Gut Meets Gigabyte: Enhancing Clinical Decisions with AI

0.5 CE Credit Hour / Kathleen Allison-Black, DVM

Kathleen Allison-Black, DVM

Kathleen Allison-Black, DVM

Dr. Kate Allison is a veterinarian, writer, and unapologetic data nerd with more than two decades of experience across emergency and critical care, shelter medicine, and general practice. Her work sits at the intersection of medicine, tech, and public health—where the algorithms meet the animals. 

Known internationally for her leadership in zoonotic disease and outbreak response, Dr. Allison has become a leading voice in the veterinary conversation around emerging threats—most recently, the evolving risk of Highly Pathogenic Avian Influenza (HPAI H5N1) in companion animals, particularly cats. She lectures nationally on infectious disease preparedness, the use of AI in veterinary medicine, and building smarter communication and workflow systems for clinics and shelters. 

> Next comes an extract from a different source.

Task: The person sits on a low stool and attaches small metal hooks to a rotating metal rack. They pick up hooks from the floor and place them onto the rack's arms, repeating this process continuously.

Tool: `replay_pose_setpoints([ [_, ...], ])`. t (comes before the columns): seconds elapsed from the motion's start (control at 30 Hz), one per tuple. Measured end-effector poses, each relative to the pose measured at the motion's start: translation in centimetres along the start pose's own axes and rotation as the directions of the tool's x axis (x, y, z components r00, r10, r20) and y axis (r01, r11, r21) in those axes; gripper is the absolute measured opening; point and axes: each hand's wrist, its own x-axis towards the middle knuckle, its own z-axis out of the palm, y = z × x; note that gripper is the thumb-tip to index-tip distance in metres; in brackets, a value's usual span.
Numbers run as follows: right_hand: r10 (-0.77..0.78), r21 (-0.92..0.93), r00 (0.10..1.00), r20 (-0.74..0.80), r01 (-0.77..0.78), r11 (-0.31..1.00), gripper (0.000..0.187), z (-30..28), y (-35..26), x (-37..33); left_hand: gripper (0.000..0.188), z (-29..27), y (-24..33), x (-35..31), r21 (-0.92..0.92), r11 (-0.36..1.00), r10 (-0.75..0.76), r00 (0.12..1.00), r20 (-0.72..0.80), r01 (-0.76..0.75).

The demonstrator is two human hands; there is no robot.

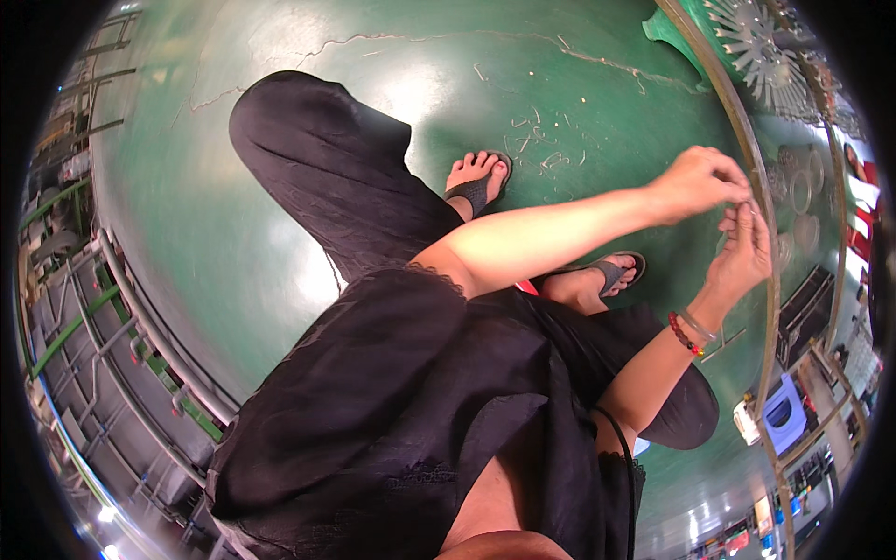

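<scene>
My left hand (698, 183) is stretched out to the right, its thumb and fingers pinched together. Just below it, my right hand (741, 250) is raised with its fingertips bent in, almost meeting those of the left. Whatever lies between the fingertips is too small to make out. Both hands are close beside a long metal bar (758, 177), which appears curved in this view. On my right wrist are a red bead bracelet (685, 336) and a bangle (698, 327). Beyond the bar, round wire rings (801, 191) show near the fingers.
Thin pale scraps (546, 154) litter the cracked green floor (308, 168) by my sandalled feet. A spiky metal wheel-like piece (758, 56) and a green part (677, 42) stand at the upper right. Lower right is a blue plastic stool (784, 415). Metal tube framing (159, 331) runs along the left.
</scene>
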Motion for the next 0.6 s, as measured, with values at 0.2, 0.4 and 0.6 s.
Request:
replay_pose_setpoints([
  [0.2,0.066,-0.447,0.996,-0.063,-0.087,0.89,0.023,-3.9,4.1,-2.1,0.02,-6.0,-5.9,-5.6,0.683,0.699,-0.406,0.904,0.132,0.214],
  [0.4,0.109,-0.31,0.989,-0.104,-0.136,0.941,0.022,-3.9,4.1,-1.2,0.02,-12.1,-15.3,-11.1,0.857,0.407,-0.506,0.859,-0.076,0.315],
  [0.6,0.101,-0.402,0.995,-0.019,-0.1,0.91,0.018,-2.3,5.0,-1.0,0.019,-11.7,-15.4,-10.1,0.883,0.385,-0.482,0.875,-0.057,0.269],
])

Whether she’s helping a shelter build an outbreak protocol or teaching practitioners how to make peace with their PIMS data, her through-line is always the same: clarity, compassion, and evidence-based action. She’s also the creator of Pawgorithms, a Substack dedicated to practical, algorithm-driven approaches to modern veterinary medicine, and is currently developing AIpowered tools for disease surveillance and clinical decision support

Overview:

Good medicine lives at the intersection of instinct and information. In this session, we’ll explore how AI tools can help you harness data—patient histories, lab results, imaging trends—to support sound, evidence-based decisions. Learn four strategies for integrating AI insights into your everyday case management, balancing innovation with clinical judgment and ethics. Because the best care doesn’t replace your brain—it just gives it better data to think with.

Learning Objectives:

At the conclusion of this session, participants will be able to:

  • Describe the role of AI in supporting clinical decision-making in veterinary medicine.
  • Identify opportunities where AI tools can enhance diagnostic and treatment planning.
  • Analyze patient data using AI-supported insights to inform clinical decisions
  • Apply AI tools safely and ethically to guide case management and optimize outcomes
  • Evaluate the effectiveness of AI-assisted decision-making and adjust workflows for improved patient care


      This course is RACE-approved for 0.5 continuing education credits hours in jurisdictions that accept RACE-approval.